I've heard that some do hire RN's, but they're more for industrial health stuff, not patient care. The casinos that I'm only somewhat familiar with, hire EMTs and not Paramedics (or limit them to EMT scope) because they don't want to have the liability, nor do they want to have to pay for a Physician to be their medical supervision for the ALS care. The EMTs that they hire often double as casino security guards.


----------



## mycrofft (Jul 1, 2010)

*Akula, so it is at local  one near ... well, up the hill a little near me.*

100 lb lifting mandatory. Tap me out.


----------



## MrBrown (Jul 1, 2010)

Hey man go to the Circus in Reno, get my losses back for me would you

A lot of people are known to have a cardiac arrest at the casio, sounds like my kind of place to work.  I do like zapping people.


----------



## EMT11KDL (Jul 2, 2010)

I had to deal with one, I was in vegas for a baseball tournament and tour my Meniscus in my Right knee during the game, Well we get back to the hotel and we are all in food area and I go up to the counter and ask for a bag of ice.  They tell me they cant give me a bag of ice due to the EMT/Security Guard has to give it to me.  So I was like fine whatever.  They call the EMT/Security Guard and they start asking me all these questions after he gave me the Ice, He than starts telling me that he has to fill out a report on exactly what happened.  and he needed VS from me.  I told him NO, you do not need my vs.  He replied well we have to do a patient assessment.  I told him I refuse any more treatment give me the Refusal form and you can go on your way.  He looked at me and said what is that? So I explained it to him.  (there were 5 of them that came for this)  

So they are getting my information from me, and they handed me there reporting paper to fill out, So I right exactly what happened at the game.

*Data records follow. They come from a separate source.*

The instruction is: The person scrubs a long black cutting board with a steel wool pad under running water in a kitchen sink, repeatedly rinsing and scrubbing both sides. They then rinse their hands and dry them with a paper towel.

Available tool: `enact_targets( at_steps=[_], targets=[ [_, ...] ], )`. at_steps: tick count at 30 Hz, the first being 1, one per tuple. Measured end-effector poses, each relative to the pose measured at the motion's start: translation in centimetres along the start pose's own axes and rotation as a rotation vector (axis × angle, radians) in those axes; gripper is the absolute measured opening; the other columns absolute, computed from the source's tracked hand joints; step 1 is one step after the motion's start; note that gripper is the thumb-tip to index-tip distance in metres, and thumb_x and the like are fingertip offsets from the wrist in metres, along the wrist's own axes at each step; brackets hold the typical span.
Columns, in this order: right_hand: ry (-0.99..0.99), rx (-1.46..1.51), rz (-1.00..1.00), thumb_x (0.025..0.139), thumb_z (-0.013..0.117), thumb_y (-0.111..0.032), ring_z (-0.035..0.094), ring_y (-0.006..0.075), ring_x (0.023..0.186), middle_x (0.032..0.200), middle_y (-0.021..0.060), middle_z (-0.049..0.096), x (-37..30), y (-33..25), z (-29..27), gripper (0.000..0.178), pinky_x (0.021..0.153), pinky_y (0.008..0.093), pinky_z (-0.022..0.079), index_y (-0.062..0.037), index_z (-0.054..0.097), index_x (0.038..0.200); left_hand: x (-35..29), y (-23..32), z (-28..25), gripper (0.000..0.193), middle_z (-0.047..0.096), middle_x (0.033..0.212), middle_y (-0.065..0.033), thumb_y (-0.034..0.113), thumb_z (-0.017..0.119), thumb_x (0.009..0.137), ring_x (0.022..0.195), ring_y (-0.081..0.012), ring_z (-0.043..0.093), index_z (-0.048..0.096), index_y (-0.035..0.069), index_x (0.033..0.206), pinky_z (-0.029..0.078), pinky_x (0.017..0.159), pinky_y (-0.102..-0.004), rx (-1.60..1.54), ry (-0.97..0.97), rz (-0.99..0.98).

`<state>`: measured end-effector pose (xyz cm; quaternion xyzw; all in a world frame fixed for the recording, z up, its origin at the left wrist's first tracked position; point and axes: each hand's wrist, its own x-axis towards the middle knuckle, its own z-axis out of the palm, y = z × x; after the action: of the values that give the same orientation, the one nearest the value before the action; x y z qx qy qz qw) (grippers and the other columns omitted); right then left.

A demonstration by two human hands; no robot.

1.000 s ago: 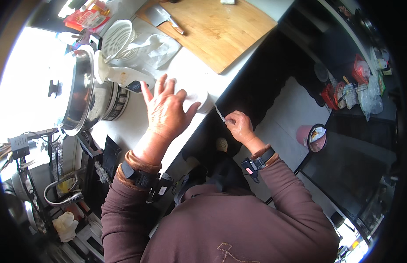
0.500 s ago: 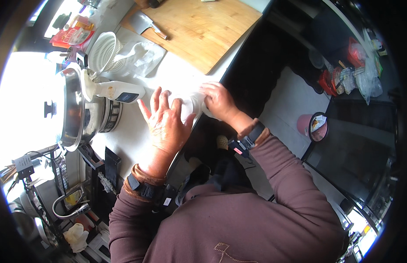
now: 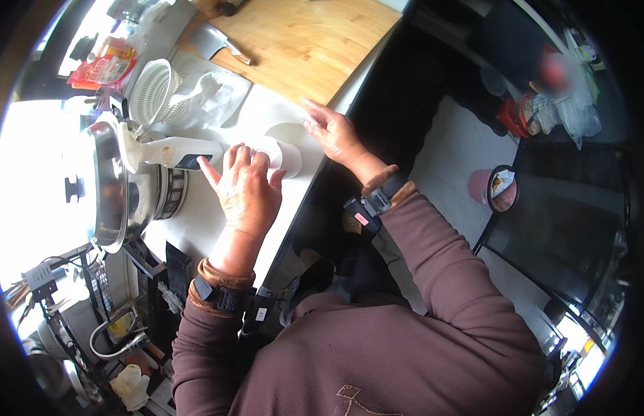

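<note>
A white roll, which looks like paper towel, lies on its side on the white counter. My left hand is at its left end, fingers curled over it and thumb against its near side, while one outer finger sticks out to the left. A loose white sheet rises from the far side of the roll. Its right edge meets the fingertips of my right hand, which pinch it. A white spray bottle lies just left of my left hand, beside a steel pot.
A wooden cutting board with a cleaver on it is at the back. A white plastic basket and a clear plastic bag stand before it. The lidded steel pot is at left. A pink bin stands on the floor.
My right hand has moved up and slightly left, drawing a loose sheet away from the roll. The left hand has shifted a little left and toward me. The roll now shows more.
</note>
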<state>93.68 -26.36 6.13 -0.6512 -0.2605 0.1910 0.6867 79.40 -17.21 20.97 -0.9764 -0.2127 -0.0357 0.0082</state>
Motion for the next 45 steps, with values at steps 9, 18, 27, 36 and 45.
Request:
enact_targets(
  at_steps=[9,18,27,36,45],
  targets=[
    [0.112,-0.324,-0.048,0.088,0.052,-0.003,0.064,0.0397,0.076,0.079,0.0195,0.064,-9.6,4.7,-5.0,0.015,0.064,0.0402,0.051,-0.0039,0.064,0.097,-0.2,-0.5,0.8,0.02,0.061,0.097,-0.0039,0.022,0.078,0.072,0.107,-0.0252,0.057,0.064,0.012,0.083,0.022,0.106,-0.0677,0.01,0.005,0.03],
    [0.352,-0.392,0.349,0.091,0.056,-0.003,0.065,0.0166,0.078,0.094,0.012,0.068,-22.5,1.6,-8.1,0.027,0.073,0.0292,0.052,-0.004,0.064,0.116,-0.8,-2.2,2.0,0.019,0.062,0.097,-0.003,0.026,0.076,0.074,0.108,-0.0246,0.057,0.067,0.013,0.085,0.021,0.107,-0.0673,-0.063,0.096,0.102],
    [-0.226,-0.933,0.103,0.082,0.07,-0.009,0.052,0.0388,0.123,0.146,0.0256,0.037,-6.0,-6.2,3.0,0.083,0.101,0.0417,0.047,-0.0147,0.024,0.151,-0.6,-2.0,1.4,0.021,0.064,0.097,-0.0018,0.028,0.078,0.074,0.107,-0.0236,0.059,0.067,0.013,0.083,0.021,0.108,-0.0667,-0.011,0.084,0.136],
    [0.152,-0.772,0.242,0.094,0.053,-0.014,0.066,0.0353,0.089,0.095,0.019,0.067,-8.3,0.1,4.0,0.017,0.077,0.0414,0.054,-0.0038,0.066,0.1,-0.2,-2.0,1.4,0.02,0.064,0.096,-0.0017,0.027,0.077,0.075,0.105,-0.0223,0.059,0.068,0.012,0.085,0.02,0.107,-0.068,0.013,0.046,0.154],
    [0.359,-0.53,0.407,0.078,0.054,0.008,0.066,0.0306,0.093,0.098,0.0176,0.068,-33.7,3.4,-3.1,0.034,0.085,0.0377,0.05,-0.0003,0.063,0.109,0.3,-1.7,1.0,0.025,0.066,0.101,-0.0028,0.034,0.077,0.075,0.108,-0.0232,0.059,0.071,0.014,0.089,0.023,0.107,-0.0654,0.006,0.069,0.211]
  ],
)
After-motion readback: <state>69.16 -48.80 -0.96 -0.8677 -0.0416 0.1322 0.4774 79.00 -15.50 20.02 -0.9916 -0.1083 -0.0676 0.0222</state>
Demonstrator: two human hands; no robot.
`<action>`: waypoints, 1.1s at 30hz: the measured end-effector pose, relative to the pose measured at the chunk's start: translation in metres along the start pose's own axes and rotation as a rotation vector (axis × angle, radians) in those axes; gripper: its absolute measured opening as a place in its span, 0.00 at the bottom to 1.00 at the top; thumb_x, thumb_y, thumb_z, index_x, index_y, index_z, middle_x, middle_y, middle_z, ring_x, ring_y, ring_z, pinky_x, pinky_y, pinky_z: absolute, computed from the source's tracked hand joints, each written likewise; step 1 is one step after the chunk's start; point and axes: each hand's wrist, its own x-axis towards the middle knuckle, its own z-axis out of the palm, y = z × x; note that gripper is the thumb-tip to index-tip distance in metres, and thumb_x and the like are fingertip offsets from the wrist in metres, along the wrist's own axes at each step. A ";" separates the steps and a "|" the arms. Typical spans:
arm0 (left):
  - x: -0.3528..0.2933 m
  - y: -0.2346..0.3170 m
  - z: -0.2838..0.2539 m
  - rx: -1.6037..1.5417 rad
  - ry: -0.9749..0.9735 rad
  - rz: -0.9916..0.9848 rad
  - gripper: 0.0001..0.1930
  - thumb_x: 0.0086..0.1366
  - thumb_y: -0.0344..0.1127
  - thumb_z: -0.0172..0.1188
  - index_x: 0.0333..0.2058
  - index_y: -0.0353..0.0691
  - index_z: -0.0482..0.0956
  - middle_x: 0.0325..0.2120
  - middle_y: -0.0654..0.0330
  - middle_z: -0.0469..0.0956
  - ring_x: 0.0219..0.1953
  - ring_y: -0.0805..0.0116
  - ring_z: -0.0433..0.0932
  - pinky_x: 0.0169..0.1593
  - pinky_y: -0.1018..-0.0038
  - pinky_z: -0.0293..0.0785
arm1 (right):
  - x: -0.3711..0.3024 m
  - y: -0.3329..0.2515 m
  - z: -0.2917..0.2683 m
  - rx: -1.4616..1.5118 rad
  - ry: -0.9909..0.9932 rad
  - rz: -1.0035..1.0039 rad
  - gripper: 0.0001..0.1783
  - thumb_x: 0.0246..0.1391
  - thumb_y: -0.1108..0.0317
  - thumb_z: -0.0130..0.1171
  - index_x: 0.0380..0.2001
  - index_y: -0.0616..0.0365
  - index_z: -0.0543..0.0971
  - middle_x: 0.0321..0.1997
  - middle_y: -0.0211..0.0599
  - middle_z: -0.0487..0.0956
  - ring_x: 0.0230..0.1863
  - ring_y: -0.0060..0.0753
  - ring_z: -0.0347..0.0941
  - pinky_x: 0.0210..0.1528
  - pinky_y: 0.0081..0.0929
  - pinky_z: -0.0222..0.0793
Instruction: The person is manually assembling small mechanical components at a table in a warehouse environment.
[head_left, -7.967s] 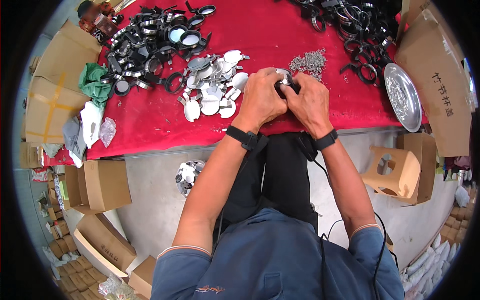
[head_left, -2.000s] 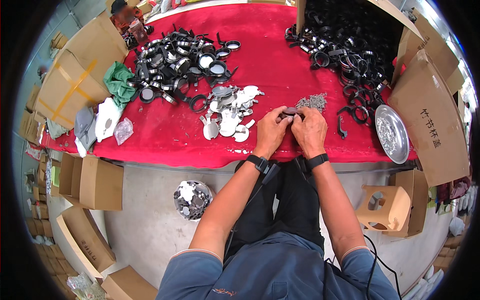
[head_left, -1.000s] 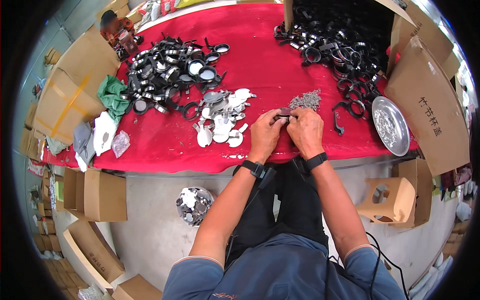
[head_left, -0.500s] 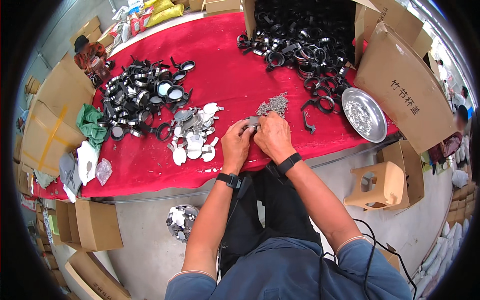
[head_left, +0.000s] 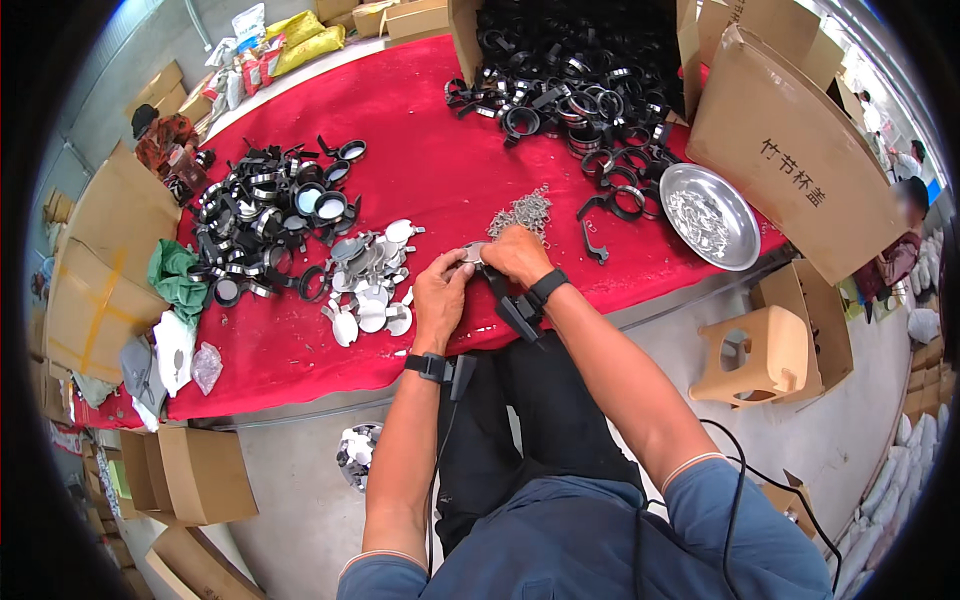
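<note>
Grey disc-shaped piece (head_left: pixel 471 255) sits between the left hand (head_left: pixel 438 302), which pinches its rim narrowly with thumb and fingers, and the right hand (head_left: pixel 520 256), whose fingers bunch close by its right side; I cannot tell what those hold. It is over the near part of the red cloth (head_left: pixel 290 360), right of the heaped silver tabbed discs (head_left: pixel 371 282) and nearer than the small wire bits (head_left: pixel 525 212). I'd judge a steady left pinch and light right fingertips suit such small work best.
</note>
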 end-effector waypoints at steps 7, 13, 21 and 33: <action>-0.005 0.017 -0.022 0.229 -0.090 0.024 0.19 0.75 0.34 0.68 0.61 0.37 0.86 0.46 0.51 0.90 0.40 0.67 0.89 0.51 0.69 0.84 | -0.016 -0.003 0.019 0.406 0.006 0.071 0.19 0.50 0.57 0.67 0.20 0.64 0.88 0.17 0.49 0.83 0.21 0.46 0.85 0.32 0.43 0.81; -0.021 0.046 -0.016 0.544 -0.194 0.458 0.34 0.65 0.37 0.73 0.68 0.35 0.78 0.71 0.42 0.74 0.77 0.39 0.67 0.78 0.51 0.64 | -0.015 -0.004 0.013 0.317 0.042 0.066 0.21 0.51 0.53 0.70 0.23 0.64 0.89 0.21 0.52 0.86 0.26 0.49 0.87 0.39 0.45 0.84; -0.019 0.044 -0.012 0.550 -0.206 0.395 0.35 0.60 0.37 0.77 0.65 0.36 0.79 0.67 0.44 0.79 0.75 0.40 0.71 0.77 0.53 0.67 | -0.037 0.069 -0.011 0.254 0.276 -0.091 0.12 0.67 0.64 0.62 0.41 0.61 0.88 0.37 0.58 0.89 0.41 0.59 0.88 0.47 0.53 0.83; -0.019 0.050 -0.014 0.532 -0.204 0.325 0.34 0.60 0.37 0.78 0.66 0.39 0.81 0.68 0.45 0.79 0.76 0.43 0.70 0.78 0.56 0.67 | 0.005 0.164 -0.123 -0.118 0.700 -0.350 0.15 0.60 0.75 0.64 0.50 0.59 0.89 0.49 0.55 0.88 0.51 0.63 0.85 0.58 0.52 0.80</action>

Pretty much did a SOAP NOTE, and at the end wrote Patient Refused treatment other than ICE.  The emt looks at the report and says, so how do i document this when I write my actual Report.

So if you are going to be a Casino EMT, Please be smarter than Majority of the people out there.  Cause most of them are a JOKE!


----------



## EMT11KDL (Jul 2, 2010)

and on top of that, they wanted to call the Fire Department so the Medics could evaluate me.


----------



## livewiremaxx (Jul 7, 2010)

Couldnt go wrong, id say apply.  At many of the casino's I have worked at they have had EMT's on and they always get the floater positions to stay freed up for medical calls.  makes it interesting for a shift. 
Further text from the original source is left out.